Adalah tugas Manajemen Sumber Daya Manusia (MSDM) untuk mengelola unsur
manusia seefektif mungkin agar diperoleh suatu satuan tenaga kerja yang puas
dan memuaskan (a satisfied and
satisfactory working force). MSDM merupakan bagian dari manajemen umum yang
memfokuskan diri pada unsur sumber daya manusia. MSDM adalah perencanaan
pengorganisasian, pengarahan dan penguasaan atas pengadaan, pengembangan,
pemberian kompensasi, pengintegrasian, pemeliharaan dan pemutusan hubungan
tenaga kerja dengan maksud untuk membantu mencapai tujuan perusahaan, individu
dan masyarakat (Tulus, 1996: 3).
C. Perkembangan Teori Manajemen
Kegiatan MSDM dimulai sejak sebelum Perang Dunia I sekitar tahun 1915.
Lahirnya teori manajemen tidak terlepas dengan peristiwa yang terjadi hampir di
seluruh belahan dunia, di mana peperangan hampir terjadi di mana-mana.
Industri, pabrik serta perusahaan dikembangkan dalam rangka mendukung kebutuhan
militer. Untuk itu, diperlukan suatu pengaturan, pengawasan bagaimana
keberlangsungan dari perusahaan tersebut. Selama Perang Dunia I, di Amerika,
angkatan perang mengembangkan suatu korps pengujian psikologi, suatu seksi
pengujian serikat buruh dan suatu seksi semangat kerja. Orang-orang yang telah
terlatih dalam praktek-praktek tersebut kemudian menjadi manajer personalia di
bidang industri.

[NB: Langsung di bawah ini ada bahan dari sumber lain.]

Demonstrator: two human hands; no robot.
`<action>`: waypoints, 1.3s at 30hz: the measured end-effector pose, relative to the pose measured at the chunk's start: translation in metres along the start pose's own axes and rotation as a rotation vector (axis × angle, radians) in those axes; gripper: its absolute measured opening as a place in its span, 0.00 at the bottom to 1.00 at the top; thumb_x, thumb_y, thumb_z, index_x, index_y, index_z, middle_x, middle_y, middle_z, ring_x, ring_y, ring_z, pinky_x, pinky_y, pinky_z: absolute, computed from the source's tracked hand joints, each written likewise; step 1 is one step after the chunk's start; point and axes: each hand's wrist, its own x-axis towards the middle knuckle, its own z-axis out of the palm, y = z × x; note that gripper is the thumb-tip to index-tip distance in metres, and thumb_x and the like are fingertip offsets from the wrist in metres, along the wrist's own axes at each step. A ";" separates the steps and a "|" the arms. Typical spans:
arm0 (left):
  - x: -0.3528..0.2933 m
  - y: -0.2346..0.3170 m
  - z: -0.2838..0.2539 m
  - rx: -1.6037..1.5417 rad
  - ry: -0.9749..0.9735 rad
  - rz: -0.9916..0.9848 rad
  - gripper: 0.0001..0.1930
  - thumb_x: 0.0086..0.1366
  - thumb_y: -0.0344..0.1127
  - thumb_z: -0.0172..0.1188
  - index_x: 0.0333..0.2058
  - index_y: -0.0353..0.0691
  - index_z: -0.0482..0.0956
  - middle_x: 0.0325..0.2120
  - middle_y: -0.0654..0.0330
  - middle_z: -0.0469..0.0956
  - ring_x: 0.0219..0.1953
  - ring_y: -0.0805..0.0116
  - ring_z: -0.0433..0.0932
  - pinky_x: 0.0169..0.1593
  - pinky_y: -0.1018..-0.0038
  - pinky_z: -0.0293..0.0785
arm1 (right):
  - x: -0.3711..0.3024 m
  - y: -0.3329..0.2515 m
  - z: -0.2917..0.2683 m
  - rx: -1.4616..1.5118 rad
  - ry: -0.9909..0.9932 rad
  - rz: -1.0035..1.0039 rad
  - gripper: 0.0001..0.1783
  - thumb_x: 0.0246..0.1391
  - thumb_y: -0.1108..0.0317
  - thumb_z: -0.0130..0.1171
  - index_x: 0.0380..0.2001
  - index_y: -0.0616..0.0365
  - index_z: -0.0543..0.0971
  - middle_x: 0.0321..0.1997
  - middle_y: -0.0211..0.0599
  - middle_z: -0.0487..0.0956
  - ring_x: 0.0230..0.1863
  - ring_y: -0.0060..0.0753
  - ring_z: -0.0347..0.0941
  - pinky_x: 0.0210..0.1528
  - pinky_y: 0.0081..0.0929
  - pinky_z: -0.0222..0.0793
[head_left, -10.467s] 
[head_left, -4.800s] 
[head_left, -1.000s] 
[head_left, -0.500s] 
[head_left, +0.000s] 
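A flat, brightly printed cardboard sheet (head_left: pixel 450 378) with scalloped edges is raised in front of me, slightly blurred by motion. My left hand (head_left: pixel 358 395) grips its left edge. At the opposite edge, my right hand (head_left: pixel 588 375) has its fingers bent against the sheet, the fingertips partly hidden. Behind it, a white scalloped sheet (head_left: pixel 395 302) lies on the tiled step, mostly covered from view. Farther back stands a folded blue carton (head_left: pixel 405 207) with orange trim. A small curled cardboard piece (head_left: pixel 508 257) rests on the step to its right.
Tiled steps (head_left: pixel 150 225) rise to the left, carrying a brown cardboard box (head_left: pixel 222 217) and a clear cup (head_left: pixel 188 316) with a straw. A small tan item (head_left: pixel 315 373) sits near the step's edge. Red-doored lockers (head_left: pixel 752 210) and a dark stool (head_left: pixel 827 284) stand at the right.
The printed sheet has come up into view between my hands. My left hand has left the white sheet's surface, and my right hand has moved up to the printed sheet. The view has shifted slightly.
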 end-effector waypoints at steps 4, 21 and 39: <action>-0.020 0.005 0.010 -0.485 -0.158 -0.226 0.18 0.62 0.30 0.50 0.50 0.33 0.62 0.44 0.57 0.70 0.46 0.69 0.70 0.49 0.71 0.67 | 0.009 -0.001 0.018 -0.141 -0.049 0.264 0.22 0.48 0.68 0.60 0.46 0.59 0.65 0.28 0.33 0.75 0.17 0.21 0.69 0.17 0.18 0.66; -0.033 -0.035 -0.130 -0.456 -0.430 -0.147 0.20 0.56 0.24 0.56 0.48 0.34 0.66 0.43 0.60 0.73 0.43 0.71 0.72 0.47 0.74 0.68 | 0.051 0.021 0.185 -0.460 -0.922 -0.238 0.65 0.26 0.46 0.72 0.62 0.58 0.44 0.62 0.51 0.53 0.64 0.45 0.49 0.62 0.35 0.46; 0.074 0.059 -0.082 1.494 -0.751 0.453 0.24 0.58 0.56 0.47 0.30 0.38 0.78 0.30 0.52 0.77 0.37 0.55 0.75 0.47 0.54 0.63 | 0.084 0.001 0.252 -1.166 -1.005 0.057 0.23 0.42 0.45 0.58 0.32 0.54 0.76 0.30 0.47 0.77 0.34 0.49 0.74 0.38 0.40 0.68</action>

Mereka ini menerapkan pengalaman yang telah diperolehnya
selama perang. Tuntutan-tuntutan yang semakin meningkat di bidang personalia
menyebabkan tuntutan terhadap kualifikasi manajer personalia pun meningkat.
Bahkan tidak jarang banyak manajer personalia yang akhirnya menduduki posisi
pimpinan puncak perusahaan.
Munculnya kegiatan manajemen juga berkaitan erat perkembangan administrasi
di negara-negara maju. Kebutuhan industri yang mengharapkan laba (keuntungan
yang banyak) menuntut perbaikan da peningkatan kerja (kinerja) melalui berbagai
studi dan penelitian. Penelitian dilakukan terhadap model-model peningkatan
kerja, pendayagunaan sumber daya, tenaga, dana, sarana, dan prasarana, metode
dan system kerja. Sasaran akhir adalah efesiensi dan efektivitas kerja,
sehingga keuntungan menjadi lebih besar (Atmoduwirio: 2000, 1).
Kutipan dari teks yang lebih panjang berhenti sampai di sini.